Pas de panique, on va t’expliquer exactement quoi faire jour par jour.
Pourquoi ton alimentation de la semaine compte autant ?
Contrairement à ce qu’on entend souvent, ton repas de la veille ne fait pas tout. C’est durant les 7 jours précédents que tu vas maximiser tes réserves de glycogène et préparer ton système digestif à l’effort.
Tes muscles peuvent stocker environ 400 à 500g de glycogène, soit l’équivalent de 1600 à 2000 calories. C’est exactement ce dont tu auras besoin pour tenir les 42,195 km sans toucher le mur. Mais ces réserves ne se font pas en 24h, elles demandent une stratégie progressive.

Ta stratégie alimentaire jour par jour
Voici le planning précis à suivre pour optimiser tes performances :
J-7 à J-4 : Maintien de ton alimentation habituelle avec 5-7g de glucides par kg de poids corporel
J-3 à J-1 : Phase de surcharge glucidique avec 8-12g de glucides par kg de poids corporel
J-3 : Test de ton petit-déjeuner du jour J pour éviter les mauvaises surprises
J-2 : Dernier repas riche en fibres, passage aux aliments facilement digestibles ensuite
J-1 : Hydratation maximale et dernière recharge glucidique
Les aliments champions à privilégier
Durant cette semaine cruciale, mise sur les glucides complexes : pâtes, riz, quinoa, avoine, patates douces. Ces aliments libèrent l’énergie progressivement et se stockent efficacement dans tes muscles.
Côté protéines, reste sur tes classiques : poisson, volaille, œufs, légumineuses. Pas le moment d’expérimenter avec des aliments que tu ne digères pas parfaitement. Les lipides restent importants mais en quantité modérée, privilégie les sources de qualité comme l’avocat, les noix ou l’huile d’olive.

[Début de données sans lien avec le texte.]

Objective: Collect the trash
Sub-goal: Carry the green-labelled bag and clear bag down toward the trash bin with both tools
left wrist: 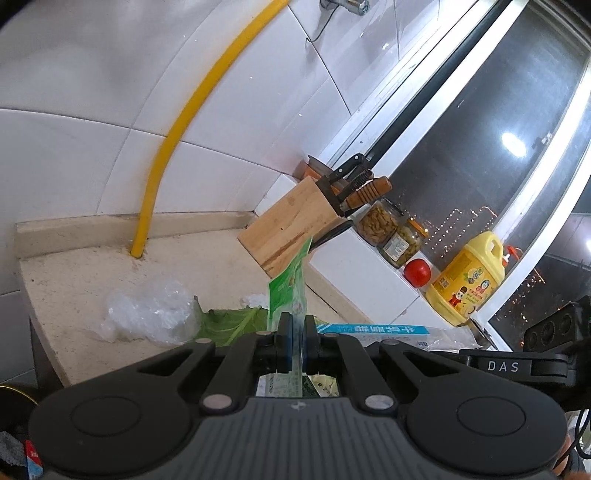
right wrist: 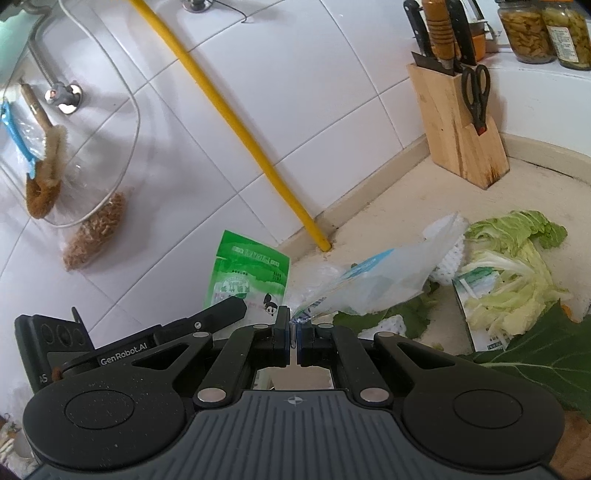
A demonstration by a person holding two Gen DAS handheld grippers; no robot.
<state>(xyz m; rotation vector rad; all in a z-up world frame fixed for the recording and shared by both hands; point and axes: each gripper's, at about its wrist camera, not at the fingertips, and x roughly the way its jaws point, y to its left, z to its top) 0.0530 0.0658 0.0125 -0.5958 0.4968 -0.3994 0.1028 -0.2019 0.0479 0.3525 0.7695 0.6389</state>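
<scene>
The left gripper has its jaws clamped on the green printed plastic packet, which stands upright above the beige stone surface. The right gripper pinches the clear blue-printed plastic bag, which trails up and to the right over the cabbage leaves.

The lower end of the green packet disappears between the left gripper's closed pads, and its print is too small to read. The clear plastic bag's pinched corner is hidden inside the right gripper. A white packet lies partly buried under cabbage scraps near the counter's right edge. The jars are cut off by the top edge of the right wrist view, as are the knife handles. Beyond the window, only blurred lights show.
</scene>
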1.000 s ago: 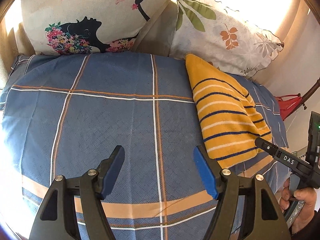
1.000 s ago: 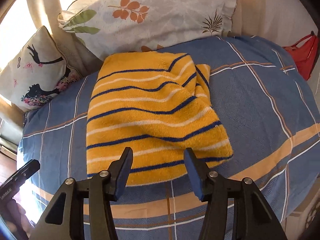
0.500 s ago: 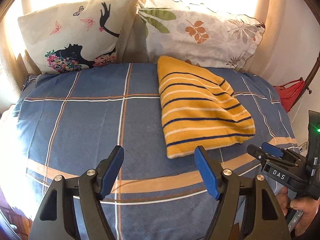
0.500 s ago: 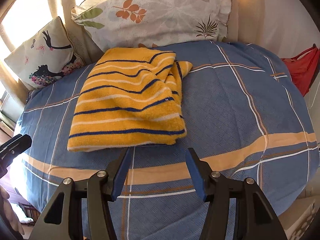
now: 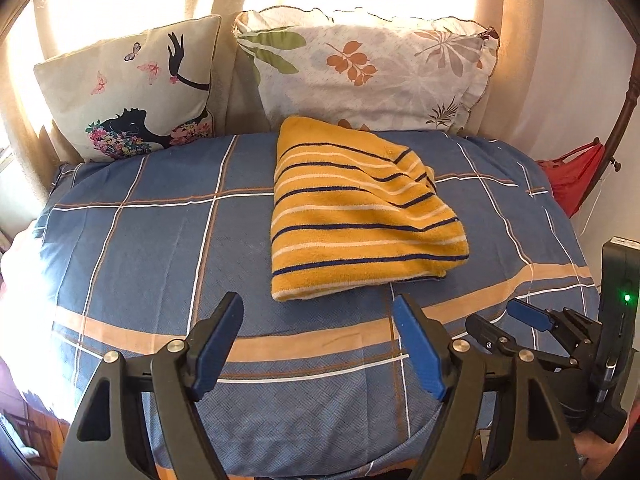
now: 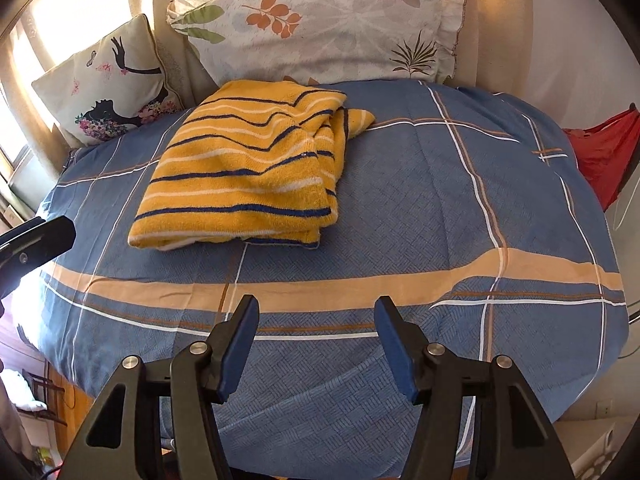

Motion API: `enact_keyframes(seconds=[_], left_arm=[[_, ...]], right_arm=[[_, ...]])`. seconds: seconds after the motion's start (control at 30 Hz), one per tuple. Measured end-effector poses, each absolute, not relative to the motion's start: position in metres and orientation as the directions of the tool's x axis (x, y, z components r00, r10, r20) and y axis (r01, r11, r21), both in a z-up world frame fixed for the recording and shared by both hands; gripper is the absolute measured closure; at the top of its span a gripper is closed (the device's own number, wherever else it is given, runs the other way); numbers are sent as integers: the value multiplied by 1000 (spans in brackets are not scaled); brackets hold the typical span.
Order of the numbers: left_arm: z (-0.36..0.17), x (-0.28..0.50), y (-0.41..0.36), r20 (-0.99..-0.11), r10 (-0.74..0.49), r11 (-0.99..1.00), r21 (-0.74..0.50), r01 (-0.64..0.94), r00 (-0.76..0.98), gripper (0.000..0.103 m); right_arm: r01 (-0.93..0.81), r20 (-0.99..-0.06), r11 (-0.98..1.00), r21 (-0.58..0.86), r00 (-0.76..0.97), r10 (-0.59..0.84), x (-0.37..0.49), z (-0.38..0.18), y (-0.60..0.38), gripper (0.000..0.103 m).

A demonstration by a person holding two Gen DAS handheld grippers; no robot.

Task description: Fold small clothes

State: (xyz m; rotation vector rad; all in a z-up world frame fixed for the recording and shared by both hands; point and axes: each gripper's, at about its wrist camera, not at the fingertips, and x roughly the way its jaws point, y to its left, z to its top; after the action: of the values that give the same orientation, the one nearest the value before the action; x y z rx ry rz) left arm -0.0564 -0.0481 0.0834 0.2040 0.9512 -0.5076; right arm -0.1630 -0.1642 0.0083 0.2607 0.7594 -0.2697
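A yellow garment with navy and white stripes [image 5: 360,216] lies folded in a flat rectangle on the blue plaid bed cover [image 5: 160,248], toward the pillows. It also shows in the right wrist view [image 6: 256,172]. My left gripper [image 5: 320,312] is open and empty, held back over the near part of the bed, short of the garment's near edge. My right gripper [image 6: 316,312] is open and empty, also well back from the garment. The right gripper shows at the right edge of the left wrist view [image 5: 532,320].
Two pillows lean at the head: one with a silhouette print [image 5: 136,92], one with a leaf print [image 5: 368,68]. A red cloth [image 5: 576,176] hangs at the right beside the bed. The bed's near edge drops to a wooden floor [image 6: 36,412].
Both grippers have pulled back from the garment toward the near edge of the bed. The garment now lies farther off and stays folded where it was.
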Motion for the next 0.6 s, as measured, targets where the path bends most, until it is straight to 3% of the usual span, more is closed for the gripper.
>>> enact_keyframes(seconds=[0.6], left_arm=[[88, -68, -41, -802, -330, 884, -78, 461, 498, 25]], right_arm=[[296, -701, 950, 102, 699, -142, -172, 4, -156, 37]])
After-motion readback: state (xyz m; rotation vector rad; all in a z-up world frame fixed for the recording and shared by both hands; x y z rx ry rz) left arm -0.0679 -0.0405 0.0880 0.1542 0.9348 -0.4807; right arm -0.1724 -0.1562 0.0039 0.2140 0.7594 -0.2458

Ce qu’il faut absolument éviter
Oublie complètement les aliments riches en fibres à partir de J-2. Exit les légumes crucifères (brocolis, choux), les légumineuses en grosse quantité, et tous les aliments qui fermentent dans ton intestin.
L’alcool est également banni durant ces 7 jours. Il déshydrate, perturbe le sommeil et interfère avec le stockage du glycogène. Même une bière « pour décompresser » peut impacter tes performances.
Gestion de l’hydratation avant le jour J
L’hydratation commence dès J-7. Vise 35 à 40ml d’eau par kg de poids corporel chaque jour. Si tu pèses 70kg, ça fait environ 2,5 litres d’eau quotidiens, répartis tout au long de la journée.
À partir de J-2, surveille la couleur de tes urines : elles doivent être jaune pâle. Si elles sont foncées, tu es en retard sur l’hydratation. Les deux derniers jours, tu peux ajouter une pincée de sel dans tes bouteilles d’eau pour optimiser la rétention hydrique.
Comment adapter ton alimentation selon ton profil ?
Si tu es diabétique ou as des intolérances alimentaires, adapte cette stratégie avec ton médecin. Les coureurs végétariens devront être particulièrement vigilants sur leurs apports en fer et vitamine B12 durant cette période.
Pour les marathoniens de plus de 60 ans, la récupération digestive est souvent plus lente. Commence ta phase de surcharge glucidique dès J-4 au lieu de J-3, et privilégie des portions plus petites mais plus fréquentes.
Les erreurs qui ruinent tout
La pire erreur ? Changer tes habitudes alimentaires la semaine du marathon. Ce n’est pas le moment de tester le nouveau restaurant japonais ou de suivre les conseils nutrition de ton collègue de bureau.
Autre piège classique : la suralimentation. Plus de glucides ne signifie pas plus de calories au total. Tu dois diminuer les lipides et les protéines pour maintenir un équilibre calorique cohérent et éviter la prise de poids avant la course.